**Exercise requirements:** Please copy, exactly as they appear below, the lines from the one containing "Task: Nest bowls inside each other" through the one containing "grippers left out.".

[Stored records]
________________
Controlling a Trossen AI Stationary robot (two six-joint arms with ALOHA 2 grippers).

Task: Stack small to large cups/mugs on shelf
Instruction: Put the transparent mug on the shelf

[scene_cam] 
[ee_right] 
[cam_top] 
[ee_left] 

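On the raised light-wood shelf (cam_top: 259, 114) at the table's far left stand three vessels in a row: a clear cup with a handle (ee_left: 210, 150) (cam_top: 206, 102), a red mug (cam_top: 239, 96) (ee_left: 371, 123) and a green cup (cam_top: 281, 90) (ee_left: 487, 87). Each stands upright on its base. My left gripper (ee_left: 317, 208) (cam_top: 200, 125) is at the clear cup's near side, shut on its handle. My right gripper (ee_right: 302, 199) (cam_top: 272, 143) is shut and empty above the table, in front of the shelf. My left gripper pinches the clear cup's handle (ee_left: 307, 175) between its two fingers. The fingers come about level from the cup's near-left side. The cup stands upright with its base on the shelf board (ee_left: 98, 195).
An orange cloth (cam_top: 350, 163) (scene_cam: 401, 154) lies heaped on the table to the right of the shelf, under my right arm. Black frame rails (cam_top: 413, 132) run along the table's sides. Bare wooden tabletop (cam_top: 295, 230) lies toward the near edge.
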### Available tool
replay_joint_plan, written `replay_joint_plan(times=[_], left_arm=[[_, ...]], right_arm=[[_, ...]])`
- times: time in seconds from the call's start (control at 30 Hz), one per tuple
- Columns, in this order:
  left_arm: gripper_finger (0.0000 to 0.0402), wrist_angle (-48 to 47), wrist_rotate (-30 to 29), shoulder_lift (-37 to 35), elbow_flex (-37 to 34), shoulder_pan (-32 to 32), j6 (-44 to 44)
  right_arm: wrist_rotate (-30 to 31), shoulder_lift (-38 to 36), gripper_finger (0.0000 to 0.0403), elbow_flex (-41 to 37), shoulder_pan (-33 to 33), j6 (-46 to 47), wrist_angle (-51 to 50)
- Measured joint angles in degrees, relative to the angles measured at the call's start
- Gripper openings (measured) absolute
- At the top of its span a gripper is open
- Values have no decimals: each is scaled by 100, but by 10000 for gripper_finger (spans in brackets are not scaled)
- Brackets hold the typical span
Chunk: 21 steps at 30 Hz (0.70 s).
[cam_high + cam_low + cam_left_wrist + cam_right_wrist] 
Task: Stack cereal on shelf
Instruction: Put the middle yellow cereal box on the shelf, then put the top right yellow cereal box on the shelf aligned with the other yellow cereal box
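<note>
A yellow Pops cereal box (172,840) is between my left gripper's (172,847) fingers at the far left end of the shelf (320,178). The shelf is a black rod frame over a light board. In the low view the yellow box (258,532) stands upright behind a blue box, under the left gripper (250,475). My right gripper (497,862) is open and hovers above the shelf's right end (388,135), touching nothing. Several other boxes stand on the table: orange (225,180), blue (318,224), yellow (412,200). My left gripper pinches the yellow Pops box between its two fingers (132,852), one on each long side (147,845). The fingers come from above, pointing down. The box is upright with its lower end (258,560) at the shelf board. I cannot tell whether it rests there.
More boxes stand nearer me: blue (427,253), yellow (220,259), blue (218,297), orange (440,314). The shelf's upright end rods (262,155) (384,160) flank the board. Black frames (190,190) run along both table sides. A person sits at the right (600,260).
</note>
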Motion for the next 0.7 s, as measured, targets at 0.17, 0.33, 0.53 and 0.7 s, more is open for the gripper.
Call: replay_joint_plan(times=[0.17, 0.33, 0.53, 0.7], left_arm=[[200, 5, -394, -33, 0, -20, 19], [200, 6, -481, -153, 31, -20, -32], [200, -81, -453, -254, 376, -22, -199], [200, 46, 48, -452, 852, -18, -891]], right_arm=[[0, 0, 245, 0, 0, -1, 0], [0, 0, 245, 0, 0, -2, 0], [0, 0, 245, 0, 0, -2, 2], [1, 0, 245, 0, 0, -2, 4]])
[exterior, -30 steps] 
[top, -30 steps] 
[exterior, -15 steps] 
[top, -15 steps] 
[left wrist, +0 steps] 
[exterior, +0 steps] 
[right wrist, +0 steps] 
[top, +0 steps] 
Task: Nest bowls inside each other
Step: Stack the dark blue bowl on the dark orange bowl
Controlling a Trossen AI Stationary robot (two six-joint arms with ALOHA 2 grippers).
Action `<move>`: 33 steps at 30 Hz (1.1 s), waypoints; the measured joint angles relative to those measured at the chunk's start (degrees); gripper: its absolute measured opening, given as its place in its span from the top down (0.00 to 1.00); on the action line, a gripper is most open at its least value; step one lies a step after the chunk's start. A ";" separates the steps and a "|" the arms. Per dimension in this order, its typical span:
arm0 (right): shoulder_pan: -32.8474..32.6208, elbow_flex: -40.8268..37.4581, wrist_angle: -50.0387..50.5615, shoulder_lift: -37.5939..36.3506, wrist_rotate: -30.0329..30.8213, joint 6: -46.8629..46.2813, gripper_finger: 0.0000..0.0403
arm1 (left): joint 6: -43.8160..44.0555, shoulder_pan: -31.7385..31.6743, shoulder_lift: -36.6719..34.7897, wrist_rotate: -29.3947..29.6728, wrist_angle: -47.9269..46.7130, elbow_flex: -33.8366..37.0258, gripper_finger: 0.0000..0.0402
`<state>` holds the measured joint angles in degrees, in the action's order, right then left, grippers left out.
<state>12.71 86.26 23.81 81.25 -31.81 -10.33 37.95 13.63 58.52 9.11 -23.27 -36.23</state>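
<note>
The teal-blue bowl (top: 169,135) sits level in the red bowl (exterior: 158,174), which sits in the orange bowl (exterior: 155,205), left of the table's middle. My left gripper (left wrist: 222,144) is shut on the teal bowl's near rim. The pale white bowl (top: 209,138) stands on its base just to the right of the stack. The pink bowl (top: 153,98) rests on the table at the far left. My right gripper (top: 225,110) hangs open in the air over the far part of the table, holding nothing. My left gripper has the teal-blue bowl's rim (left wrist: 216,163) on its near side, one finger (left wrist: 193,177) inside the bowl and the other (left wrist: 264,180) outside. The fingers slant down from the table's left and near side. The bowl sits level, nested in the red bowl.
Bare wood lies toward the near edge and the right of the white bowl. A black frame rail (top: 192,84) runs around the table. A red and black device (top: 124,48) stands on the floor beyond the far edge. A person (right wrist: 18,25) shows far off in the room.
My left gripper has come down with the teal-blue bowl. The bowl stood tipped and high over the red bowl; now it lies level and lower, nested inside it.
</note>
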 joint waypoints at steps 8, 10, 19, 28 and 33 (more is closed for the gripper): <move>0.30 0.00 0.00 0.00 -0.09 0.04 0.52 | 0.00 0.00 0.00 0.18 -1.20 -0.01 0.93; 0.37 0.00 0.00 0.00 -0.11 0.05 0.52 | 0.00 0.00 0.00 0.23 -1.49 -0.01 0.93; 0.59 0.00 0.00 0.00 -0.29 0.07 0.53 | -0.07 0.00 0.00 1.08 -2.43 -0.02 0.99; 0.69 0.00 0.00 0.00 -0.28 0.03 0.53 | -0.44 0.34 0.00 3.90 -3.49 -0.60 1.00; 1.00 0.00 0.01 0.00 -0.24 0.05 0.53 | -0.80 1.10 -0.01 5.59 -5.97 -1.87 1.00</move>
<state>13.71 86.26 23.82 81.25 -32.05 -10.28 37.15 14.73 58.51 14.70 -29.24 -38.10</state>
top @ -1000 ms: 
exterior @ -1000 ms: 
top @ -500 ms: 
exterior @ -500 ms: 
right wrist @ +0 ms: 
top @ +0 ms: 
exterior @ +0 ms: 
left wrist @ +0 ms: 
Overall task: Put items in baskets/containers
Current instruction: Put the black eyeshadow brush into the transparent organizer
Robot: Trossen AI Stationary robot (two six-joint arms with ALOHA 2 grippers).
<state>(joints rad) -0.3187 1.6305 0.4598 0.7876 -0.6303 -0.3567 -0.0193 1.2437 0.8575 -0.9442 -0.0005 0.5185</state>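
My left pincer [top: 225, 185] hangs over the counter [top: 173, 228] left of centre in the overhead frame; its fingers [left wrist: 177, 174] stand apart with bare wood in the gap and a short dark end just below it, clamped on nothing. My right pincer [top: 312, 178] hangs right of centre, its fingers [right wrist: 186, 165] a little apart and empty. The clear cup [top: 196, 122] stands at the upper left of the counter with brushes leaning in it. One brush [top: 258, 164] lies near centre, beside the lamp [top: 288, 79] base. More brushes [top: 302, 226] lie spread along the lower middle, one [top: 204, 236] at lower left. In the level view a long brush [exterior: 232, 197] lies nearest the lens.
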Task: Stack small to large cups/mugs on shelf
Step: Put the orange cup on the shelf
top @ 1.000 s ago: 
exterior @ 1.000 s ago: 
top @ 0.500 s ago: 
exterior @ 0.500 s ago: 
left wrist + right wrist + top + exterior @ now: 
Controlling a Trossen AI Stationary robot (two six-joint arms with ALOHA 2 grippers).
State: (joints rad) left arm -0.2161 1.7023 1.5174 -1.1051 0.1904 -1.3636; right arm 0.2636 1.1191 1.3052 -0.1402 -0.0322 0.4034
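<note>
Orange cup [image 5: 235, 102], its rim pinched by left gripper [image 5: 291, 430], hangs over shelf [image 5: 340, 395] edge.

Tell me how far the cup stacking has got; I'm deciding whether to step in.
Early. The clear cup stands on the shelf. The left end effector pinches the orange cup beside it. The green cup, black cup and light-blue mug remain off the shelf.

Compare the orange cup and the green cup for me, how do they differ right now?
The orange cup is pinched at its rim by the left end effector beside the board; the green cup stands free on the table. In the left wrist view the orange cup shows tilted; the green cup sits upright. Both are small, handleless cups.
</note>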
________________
**Task answer:**
Task: Nest bowls inside each other
Step: Stack the dark blue bowl on the dark orange bowl
Controlling a Trossen AI Stationary robot (two six-joint arms with ALOHA 2 grippers).
Action `<move>`: 33 steps at 30 Hz (1.1 s), waypoints; the measured joint angles relative to those measured at the chunk's start (degrees); gripper: its absolute measured opening, given as its place in its span from the top down (0.00 to 1.00); on the action line, a gripper is most open at its least value; step one lies a step after the chunk's start. A ";" separates the steps and a "|" the arms. Per dimension in this order, its typical span:
arm0 (right): shoulder_pan: -32.8474..32.6208, elbow_flex: -40.8268..37.4581, wrist_angle: -50.0387..50.5615, shoulder_lift: -37.5939..36.3506, wrist_rotate: -30.0329..30.8213, joint 6: -46.8629..46.2813, gripper_finger: 0.0000..0.0403
arm1 (left): joint 6: -43.8160..44.0555, shoulder_pan: -31.7385..31.6743, shoulder_lift: -36.6719..34.7897, wrist_rotate: -29.3947..29.6728, wrist_angle: -47.9269..46.7130, elbow_flex: -33.8366..37.0258, gripper_finger: 0.0000..0.0402
`<state>` holds the measured joint angles in degrees, in the action's order, right then left, grippers left out.

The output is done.